5. No RMDs for 2020.
One of my retired clients called to ask about the required minimum distribution (RMD) from her retirement account. “Because the market was up so much in 2019, my account really grew,” she said, “and my RMD was figured on my balance at year-end. But now I’m way down. Will I still have to take that same RMD distribution?” The answer, I’m happy to report, is NO! As part of the relief package, much like in 2008 and 2009, if you are currently taking RMDs from your IRAs or other retirement accounts, you will have the option to skip it in 2020. If you need to take your distribution, of course, you still can, but it’s great to have that flexibility under these extraordinary circumstances. Additionally, the CARES Act relaxes the rules on emergency withdrawals from retirement accounts if you are under 59 ½. Those who need to access money in a 401(k) or IRA to stay afloat during the crisis will not have to pay the 10% penalties on the withdrawal. However, taxes will still be due, so use this only as a last resort!
What all this means to you: As I said at the beginning, the passage of this legislation is a positive thing for the markets and for all Americans.
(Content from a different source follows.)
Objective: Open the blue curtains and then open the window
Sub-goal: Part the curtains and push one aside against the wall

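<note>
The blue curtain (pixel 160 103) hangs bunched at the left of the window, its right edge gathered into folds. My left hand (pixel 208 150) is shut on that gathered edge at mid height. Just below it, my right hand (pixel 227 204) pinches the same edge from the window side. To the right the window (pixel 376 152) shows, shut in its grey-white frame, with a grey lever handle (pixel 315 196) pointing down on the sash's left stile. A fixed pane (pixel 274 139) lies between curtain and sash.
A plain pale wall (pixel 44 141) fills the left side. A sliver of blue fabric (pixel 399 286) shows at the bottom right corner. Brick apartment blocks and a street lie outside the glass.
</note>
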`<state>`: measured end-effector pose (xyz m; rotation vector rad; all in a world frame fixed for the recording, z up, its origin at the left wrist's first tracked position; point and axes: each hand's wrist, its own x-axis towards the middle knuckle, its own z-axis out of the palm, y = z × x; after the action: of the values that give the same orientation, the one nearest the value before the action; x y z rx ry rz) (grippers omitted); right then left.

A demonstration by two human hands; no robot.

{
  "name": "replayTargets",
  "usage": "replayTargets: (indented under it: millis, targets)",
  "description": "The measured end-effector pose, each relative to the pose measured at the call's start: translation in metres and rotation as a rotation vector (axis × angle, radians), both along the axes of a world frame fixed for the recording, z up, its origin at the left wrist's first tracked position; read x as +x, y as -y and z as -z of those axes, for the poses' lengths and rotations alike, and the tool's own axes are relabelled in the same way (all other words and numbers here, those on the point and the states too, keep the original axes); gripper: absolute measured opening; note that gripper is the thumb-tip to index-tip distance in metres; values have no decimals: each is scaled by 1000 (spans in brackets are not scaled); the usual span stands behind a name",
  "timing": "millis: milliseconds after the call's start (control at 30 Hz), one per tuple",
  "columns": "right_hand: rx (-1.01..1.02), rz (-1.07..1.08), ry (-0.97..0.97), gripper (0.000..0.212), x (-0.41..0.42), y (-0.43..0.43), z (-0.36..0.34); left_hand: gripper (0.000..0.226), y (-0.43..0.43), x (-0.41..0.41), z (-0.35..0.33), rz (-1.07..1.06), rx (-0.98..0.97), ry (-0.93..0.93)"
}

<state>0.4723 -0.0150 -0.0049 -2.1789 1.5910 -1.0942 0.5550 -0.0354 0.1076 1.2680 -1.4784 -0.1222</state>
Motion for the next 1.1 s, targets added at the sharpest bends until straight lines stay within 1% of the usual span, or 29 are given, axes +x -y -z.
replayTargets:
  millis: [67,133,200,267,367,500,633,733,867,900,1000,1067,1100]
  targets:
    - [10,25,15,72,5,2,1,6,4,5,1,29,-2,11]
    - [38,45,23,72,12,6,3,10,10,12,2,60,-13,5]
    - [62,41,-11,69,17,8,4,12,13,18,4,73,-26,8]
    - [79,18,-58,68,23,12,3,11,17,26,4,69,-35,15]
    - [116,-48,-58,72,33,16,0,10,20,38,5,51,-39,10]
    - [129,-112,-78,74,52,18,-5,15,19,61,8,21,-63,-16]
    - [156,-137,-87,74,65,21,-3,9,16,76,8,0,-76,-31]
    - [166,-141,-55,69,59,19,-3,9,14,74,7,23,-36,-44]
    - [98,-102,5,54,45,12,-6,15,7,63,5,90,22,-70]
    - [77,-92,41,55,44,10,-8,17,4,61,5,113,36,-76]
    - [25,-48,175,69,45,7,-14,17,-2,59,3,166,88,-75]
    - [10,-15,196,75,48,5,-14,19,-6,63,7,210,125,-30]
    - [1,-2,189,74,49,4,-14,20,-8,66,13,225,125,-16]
The ultimate good news and what the market craves most is for the spread of the virus to be contained and eliminated. Until that happens, I want to encourage all of you to continue to do your part in mitigating the contagion by sequestering at home and practicing social distancing. From a financial perspective, this massive coordinated financial backstop from the federal government is an important step in the right direction to see America through COVID-19 and thriving again.
These, of course, are just some of the highlights from the CARES Act. If you would like more details, click here.
My final thought: As I speak with you, my clients, friends, and family, I am overwhelmed by the unity in our community, our state, and our country as we come together to help one another. In times of crisis, character is not created, it is revealed. And the core character traits being revealed in this COVID-19 crisis are love, service beyond self, and a courageous sense of calm that binds this country to the core and makes America truly the greatest country in the world!
Stay Diversified, Stay YOUR Course!
Stay Your Social Distance, Wash Your Hands!